**PROBLEM REQUIREMENTS:** Print the listing below only from the line that has "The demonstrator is" through the line that has "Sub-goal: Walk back", exactly, and drop any picture.
□ □ □ □ □
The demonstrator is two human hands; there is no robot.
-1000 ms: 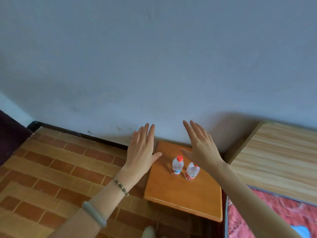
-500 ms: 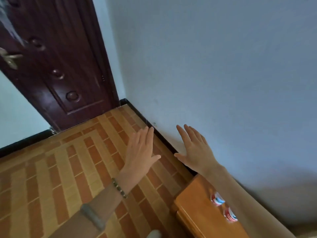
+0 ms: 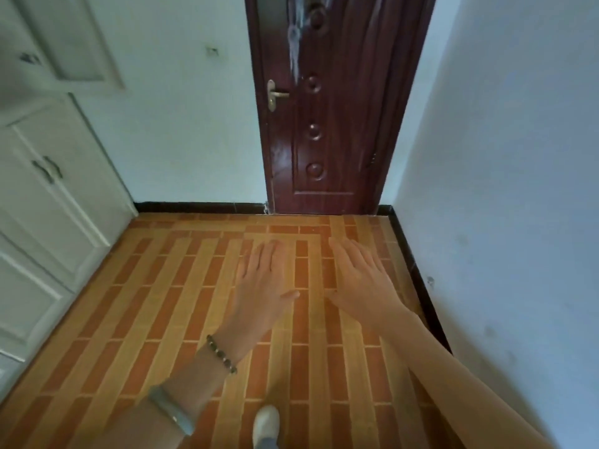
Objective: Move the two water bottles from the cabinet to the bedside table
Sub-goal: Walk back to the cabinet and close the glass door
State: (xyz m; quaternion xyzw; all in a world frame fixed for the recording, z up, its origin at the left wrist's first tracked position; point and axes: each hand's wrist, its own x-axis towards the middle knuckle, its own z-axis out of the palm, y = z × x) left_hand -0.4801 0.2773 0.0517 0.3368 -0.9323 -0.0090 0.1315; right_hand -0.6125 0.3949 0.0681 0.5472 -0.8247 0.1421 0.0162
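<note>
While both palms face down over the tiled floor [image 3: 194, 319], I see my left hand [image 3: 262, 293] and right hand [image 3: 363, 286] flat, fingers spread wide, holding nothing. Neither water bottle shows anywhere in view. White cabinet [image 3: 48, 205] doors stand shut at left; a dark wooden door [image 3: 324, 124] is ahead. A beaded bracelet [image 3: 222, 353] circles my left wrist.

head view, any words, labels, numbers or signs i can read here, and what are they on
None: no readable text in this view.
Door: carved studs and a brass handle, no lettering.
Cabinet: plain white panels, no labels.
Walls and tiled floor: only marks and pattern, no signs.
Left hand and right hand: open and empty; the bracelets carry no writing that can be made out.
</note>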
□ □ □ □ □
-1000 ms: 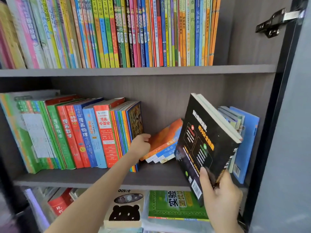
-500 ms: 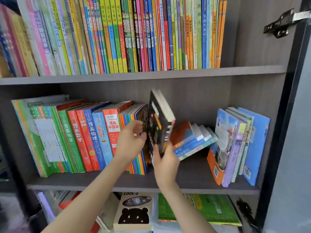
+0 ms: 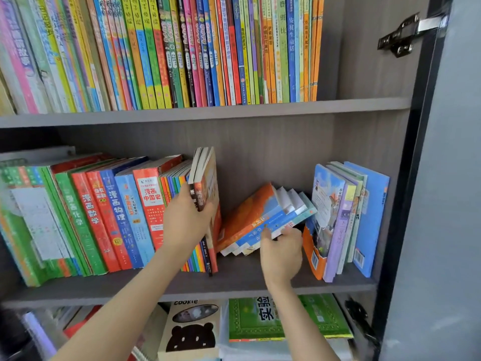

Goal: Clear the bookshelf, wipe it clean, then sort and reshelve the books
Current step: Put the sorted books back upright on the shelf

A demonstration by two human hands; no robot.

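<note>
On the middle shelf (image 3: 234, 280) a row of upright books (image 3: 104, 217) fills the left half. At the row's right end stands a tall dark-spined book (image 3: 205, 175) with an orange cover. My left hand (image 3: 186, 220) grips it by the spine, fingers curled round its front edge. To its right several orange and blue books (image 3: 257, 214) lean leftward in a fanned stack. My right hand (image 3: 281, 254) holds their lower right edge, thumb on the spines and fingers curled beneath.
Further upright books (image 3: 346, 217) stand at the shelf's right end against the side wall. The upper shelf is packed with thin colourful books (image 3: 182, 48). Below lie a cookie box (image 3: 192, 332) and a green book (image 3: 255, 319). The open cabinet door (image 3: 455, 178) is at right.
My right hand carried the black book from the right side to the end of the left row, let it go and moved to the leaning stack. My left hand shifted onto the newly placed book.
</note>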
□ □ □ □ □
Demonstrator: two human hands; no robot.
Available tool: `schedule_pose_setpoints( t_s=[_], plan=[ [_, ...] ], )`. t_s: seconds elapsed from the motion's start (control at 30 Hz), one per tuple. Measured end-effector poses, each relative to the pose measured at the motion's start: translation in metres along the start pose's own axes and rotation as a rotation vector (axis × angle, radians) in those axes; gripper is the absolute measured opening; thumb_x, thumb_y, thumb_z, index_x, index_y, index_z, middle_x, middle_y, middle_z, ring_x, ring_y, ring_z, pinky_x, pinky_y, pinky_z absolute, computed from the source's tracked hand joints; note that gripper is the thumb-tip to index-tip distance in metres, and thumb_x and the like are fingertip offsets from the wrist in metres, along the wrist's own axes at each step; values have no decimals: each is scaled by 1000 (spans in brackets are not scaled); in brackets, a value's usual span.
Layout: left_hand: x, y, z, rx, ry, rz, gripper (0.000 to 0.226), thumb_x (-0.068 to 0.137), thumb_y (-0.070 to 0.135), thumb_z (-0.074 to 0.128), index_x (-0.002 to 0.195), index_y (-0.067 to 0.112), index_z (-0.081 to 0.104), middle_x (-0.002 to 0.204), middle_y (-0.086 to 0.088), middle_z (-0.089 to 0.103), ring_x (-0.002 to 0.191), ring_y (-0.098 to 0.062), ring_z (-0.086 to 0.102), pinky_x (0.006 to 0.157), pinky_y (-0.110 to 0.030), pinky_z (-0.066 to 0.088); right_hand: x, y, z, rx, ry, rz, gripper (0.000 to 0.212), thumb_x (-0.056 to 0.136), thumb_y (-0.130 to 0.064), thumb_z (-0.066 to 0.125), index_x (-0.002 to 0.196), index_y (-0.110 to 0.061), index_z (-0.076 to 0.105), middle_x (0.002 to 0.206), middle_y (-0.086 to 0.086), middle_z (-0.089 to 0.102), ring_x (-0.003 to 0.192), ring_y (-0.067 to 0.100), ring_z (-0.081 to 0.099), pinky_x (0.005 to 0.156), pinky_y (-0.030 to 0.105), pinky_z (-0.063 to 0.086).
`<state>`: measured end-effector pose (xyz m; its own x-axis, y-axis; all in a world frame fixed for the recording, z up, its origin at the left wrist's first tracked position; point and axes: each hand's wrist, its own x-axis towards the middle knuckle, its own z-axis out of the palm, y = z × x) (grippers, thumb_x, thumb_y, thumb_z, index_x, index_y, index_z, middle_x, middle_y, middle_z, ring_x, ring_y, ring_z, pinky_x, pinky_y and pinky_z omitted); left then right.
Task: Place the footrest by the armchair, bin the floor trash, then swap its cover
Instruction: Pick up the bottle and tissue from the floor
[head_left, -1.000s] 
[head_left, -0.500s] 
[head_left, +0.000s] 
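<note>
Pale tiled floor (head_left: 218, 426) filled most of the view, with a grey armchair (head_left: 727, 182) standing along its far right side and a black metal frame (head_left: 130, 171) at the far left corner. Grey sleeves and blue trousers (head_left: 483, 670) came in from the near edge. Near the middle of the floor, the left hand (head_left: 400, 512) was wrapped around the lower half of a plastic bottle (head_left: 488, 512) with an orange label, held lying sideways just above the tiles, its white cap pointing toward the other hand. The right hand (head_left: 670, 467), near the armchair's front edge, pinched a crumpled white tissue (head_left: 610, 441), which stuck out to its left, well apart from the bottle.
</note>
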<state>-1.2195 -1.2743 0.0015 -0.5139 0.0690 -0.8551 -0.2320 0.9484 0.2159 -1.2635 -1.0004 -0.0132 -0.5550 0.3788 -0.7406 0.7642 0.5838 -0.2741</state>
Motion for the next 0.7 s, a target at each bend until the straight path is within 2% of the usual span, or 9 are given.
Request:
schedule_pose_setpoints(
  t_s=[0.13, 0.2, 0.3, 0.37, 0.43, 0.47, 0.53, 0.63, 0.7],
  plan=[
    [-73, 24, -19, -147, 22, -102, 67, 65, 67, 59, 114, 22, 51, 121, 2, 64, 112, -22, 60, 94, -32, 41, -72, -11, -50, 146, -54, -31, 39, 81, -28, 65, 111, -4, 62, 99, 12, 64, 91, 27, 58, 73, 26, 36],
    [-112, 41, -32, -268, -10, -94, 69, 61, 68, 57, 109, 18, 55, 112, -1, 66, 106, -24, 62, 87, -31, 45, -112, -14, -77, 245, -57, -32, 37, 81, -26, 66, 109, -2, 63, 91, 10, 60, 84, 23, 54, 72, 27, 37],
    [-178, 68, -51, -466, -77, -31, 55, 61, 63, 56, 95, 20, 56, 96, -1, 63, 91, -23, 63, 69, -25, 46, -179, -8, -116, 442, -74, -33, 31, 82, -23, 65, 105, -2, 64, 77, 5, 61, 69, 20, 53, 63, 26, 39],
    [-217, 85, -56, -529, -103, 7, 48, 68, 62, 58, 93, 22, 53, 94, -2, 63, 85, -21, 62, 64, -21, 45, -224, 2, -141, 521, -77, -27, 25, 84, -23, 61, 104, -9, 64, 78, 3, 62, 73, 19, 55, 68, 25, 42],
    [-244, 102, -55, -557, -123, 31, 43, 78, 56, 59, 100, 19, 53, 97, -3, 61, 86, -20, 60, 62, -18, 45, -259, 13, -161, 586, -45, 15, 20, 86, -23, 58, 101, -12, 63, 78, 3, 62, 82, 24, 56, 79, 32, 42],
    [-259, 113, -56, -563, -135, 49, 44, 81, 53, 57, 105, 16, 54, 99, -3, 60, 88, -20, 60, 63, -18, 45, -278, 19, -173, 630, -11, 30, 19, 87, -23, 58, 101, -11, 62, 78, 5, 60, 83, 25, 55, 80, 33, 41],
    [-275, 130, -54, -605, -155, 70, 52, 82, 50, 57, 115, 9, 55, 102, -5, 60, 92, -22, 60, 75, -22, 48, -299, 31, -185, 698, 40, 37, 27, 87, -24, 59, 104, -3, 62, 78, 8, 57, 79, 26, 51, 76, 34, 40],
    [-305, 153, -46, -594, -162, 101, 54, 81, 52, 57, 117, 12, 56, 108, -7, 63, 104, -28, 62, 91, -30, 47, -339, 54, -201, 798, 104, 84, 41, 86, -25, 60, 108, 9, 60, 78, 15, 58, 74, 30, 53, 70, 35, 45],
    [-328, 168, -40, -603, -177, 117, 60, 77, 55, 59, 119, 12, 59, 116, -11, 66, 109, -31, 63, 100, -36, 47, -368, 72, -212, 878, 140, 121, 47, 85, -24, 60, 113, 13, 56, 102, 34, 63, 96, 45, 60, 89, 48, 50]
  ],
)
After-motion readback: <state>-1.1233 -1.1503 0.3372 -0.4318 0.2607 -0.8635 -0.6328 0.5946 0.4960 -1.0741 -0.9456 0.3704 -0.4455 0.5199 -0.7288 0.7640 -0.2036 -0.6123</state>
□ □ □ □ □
**RESPONSE FOR THIS EXERCISE:**
The demonstrator is two human hands; there is no robot.
-1000 ms: 
-500 ms: 
+0 ms: 
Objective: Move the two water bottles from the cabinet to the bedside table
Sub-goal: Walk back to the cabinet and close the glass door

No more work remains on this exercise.